Backend for frontend

Why are some APIs more convenient to use than others? What can we, as frontenders, do on our side to work with an API of acceptable quality? Today I will tell Habr readers about both technical options and organizational measures that will help frontenders and backenders find a common language and establish effective work.

Yandex.Market turns 18 this fall. All this time, the partner interface of the Market has been developing. In short, this is an admin panel with which stores can upload catalogs, work with the assortment, monitor statistics, respond to reviews, etc. The specifics of the project are such that you have to interact a lot with various backends. At the same time, data cannot always be obtained in one place, from one specific backend.

Symptoms of the problem

So, imagine, there was some kind of task. The manager goes with the task to the designers — they draw the layout. Then he goes to the backenders — they make some pens and write a list of parameters and the response format on the internal wiki.

Then the manager goes to the frontender with the words “I brought you the API” and offers to script everything quickly, because, in his opinion, almost all the work has already been done.

Do you notice anything strange? Camel, Snake and Kebab Case within the same pen. I’m not even talking about the fesh parameter. What exactly is a fesh? Such a word does not even exist. Try to guess before you reveal the spoiler.

Spoiler alert

Fesh is a filter by store ID. You can pass several IDs separated by commas. There may be a minus sign before the ID, which means that this store should be excluded from the results.

At the same time, from javasctipt, of course, I cannot access the properties of such an object through dot notation. Not to mention the fact that if you have more than 50 parameters for one place, then, obviously, you have turned somewhere wrong in your life.

There are a lot of options for an inconvenient API.

If the goods are found, we get an array. If one product is found, we get an object with this product. If nothing is found, then at best we get null. In the worst case, the backend responds with 404 or even 400 (Bad Request).

There are situations easier. For example, you need to get a list of stores in one backend, and store parameters in another. In some handles there is not enough data, in some there is too much data. Filtering all this on the client or making multiple ajax requests is a bad idea.

So, what could be the ways to solve this problem? What can we, as frontenders, do on our side to work with an API of acceptable quality?

Backend for frontend

We use React/Redux on the client in the partner interface. There is a Node under the client.js, which does a lot of auxiliary things, for example, throws to the initialState page for the Editor. If you have server-side rendering, it doesn’t matter with which client framework, most likely it will be rendered by a node. And what if we go a step further and do not contact the client directly to the backend, but make our own proxying API on the node, maximally tailored to the client’s needs?

This technique is commonly called BFF (Backend For Frontend).
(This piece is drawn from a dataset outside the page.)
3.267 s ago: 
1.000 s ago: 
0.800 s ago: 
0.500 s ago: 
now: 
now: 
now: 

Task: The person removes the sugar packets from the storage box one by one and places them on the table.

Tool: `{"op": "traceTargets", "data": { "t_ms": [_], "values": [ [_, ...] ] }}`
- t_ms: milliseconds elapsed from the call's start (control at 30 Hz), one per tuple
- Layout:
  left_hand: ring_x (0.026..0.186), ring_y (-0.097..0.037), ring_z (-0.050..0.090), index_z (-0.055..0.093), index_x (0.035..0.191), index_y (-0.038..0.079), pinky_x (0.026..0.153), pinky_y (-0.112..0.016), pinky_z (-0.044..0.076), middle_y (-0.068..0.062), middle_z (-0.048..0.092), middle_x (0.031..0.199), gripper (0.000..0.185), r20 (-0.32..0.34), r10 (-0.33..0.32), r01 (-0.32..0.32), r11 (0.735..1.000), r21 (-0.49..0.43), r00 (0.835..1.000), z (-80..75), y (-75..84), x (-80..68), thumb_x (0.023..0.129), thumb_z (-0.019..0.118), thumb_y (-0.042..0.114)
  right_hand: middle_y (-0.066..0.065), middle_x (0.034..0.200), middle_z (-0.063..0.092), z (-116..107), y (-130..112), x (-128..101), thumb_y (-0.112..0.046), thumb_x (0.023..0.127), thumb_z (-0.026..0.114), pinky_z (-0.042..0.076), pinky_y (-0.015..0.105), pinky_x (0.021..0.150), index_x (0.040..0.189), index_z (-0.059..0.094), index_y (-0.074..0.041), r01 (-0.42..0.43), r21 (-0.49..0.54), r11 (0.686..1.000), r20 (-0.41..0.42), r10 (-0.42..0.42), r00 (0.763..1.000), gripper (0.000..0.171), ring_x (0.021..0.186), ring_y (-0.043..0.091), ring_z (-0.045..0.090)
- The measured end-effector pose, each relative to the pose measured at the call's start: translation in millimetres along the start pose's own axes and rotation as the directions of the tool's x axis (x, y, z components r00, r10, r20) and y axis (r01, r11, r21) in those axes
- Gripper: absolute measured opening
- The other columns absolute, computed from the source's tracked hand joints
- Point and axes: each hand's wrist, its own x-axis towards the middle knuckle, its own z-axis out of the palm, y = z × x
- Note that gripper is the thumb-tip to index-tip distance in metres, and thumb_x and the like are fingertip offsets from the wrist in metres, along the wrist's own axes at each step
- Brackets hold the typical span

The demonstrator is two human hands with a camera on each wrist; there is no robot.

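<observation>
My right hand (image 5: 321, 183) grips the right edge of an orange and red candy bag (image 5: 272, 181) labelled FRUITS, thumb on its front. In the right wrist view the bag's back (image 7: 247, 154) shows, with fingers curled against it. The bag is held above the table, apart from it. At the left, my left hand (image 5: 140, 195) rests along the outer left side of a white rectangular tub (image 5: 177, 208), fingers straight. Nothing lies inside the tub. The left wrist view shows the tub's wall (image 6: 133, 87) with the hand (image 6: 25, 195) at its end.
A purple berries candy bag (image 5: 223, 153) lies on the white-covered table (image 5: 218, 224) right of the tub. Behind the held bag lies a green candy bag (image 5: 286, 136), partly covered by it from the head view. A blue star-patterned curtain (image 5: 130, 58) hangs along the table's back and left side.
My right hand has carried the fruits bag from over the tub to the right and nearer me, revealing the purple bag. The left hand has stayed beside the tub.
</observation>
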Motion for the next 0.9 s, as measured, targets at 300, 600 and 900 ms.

For the first time this term was introduced by SoundCloud in 2015, and schematically the idea can be depicted in this form:

Thus, you stop going directly to the API from the client code. You duplicate every handle, every method of the real API on the node and go exclusively to the node from the client. And the node already proxies the request to the real API and returns you the answer.

This applies not only to primitive get requests, but in general to all requests, including those with multipart/form-data. For example, a store downloads through a form on the website .an xls file with its own directory. So, in this implementation, the directory is loaded not directly into the API, but into your node handle, which proxies the stream into the real backend.

Do you remember that example with result, when the backend returned null, an array or an object? Now we can bring it back to normal — something like this:

function getItems (response) {

   if (isNull(response)) return []

   if (isObject(response)) return [response]

   return response


This code looks terrible. Because he’s terrible. But we still need to do it. We have a choice: do it on the server or on the client. I choose the server.

We can also map all these kebab and snake cases into a style that is convenient for us and immediately set the default value if necessary.

query: {
   ‘feed_shoffer_id’: ‘feedShofferId’,
   ‘pi-from’: ‘piFrom’,
   ‘show-urls’: ({showUrls = ‘offercard’}) => showUrls,

What other advantages do we get?

Filtering. The client gets only what he needs, no more, no less.

Aggregation. No need to waste the client network and battery to make multiple ajax requests. A noticeable gain in speed due to the fact that opening a connection is an expensive operation.

Caching. Your repeated aggregated call will not pull anyone once again, but will simply return 304 Not Modified.

Data concealment. For example, you may have tokens that are needed between backends and should not get to the client. The client may not even have the rights to know about the existence of these tokens, let alone their contents.

Microservices. If you have a monolith on your back, then BFF is the first step to microservices.

Now about the cons.

Increasing complexity. Any abstraction is another layer that needs to be coded, deployed, and maintained. Another moving part of the mechanism that can fail.

Duplicate handles. For example, multiple endpoints can perform the same type of aggregations.

The BFF is a boundary layer that should support general routing, user rights restrictions, query logging, etc.

To neutralize these disadvantages, it is enough to adhere to simple rules. The first is to separate the interface and business logic. Your BFF should not change the business logic of the main API. Second, your layer should transform data only if absolutely necessary. We are not talking about a self-sufficient all-encompassing API, but only about a proxy that fills the gap by correcting the shortcomings of the backend.